▶ [Work item]
An exact reproduction of the listing is wanted, with the pictures dropped.
[[ Stored data open ]]
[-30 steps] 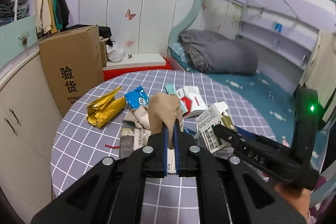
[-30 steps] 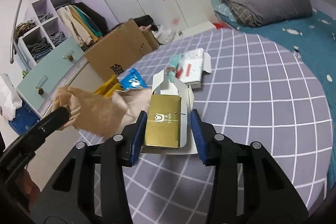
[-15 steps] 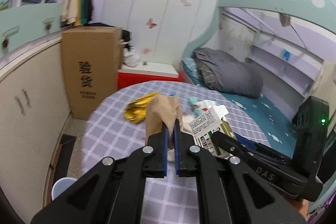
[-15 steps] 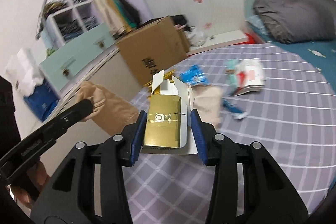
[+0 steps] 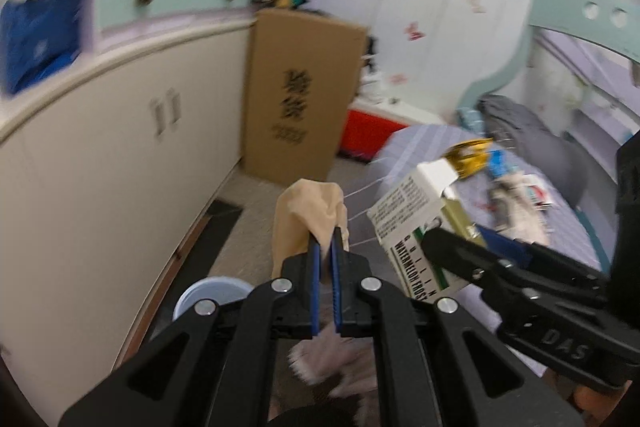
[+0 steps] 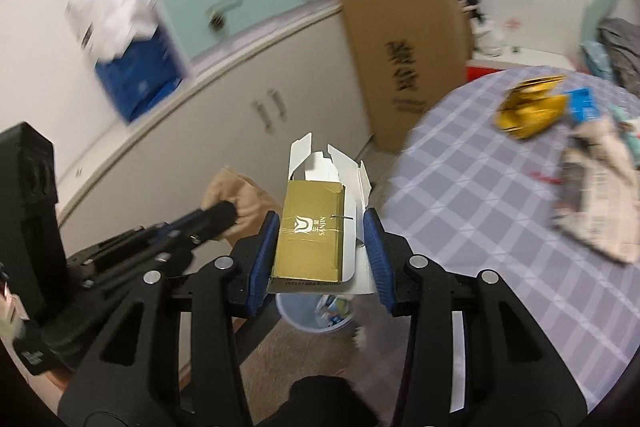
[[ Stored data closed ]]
▶ [Task solution]
[-30 steps] 
[-30 steps] 
[-15 steps] 
[-15 steps] 
[+0 steps] 
[+0 steps] 

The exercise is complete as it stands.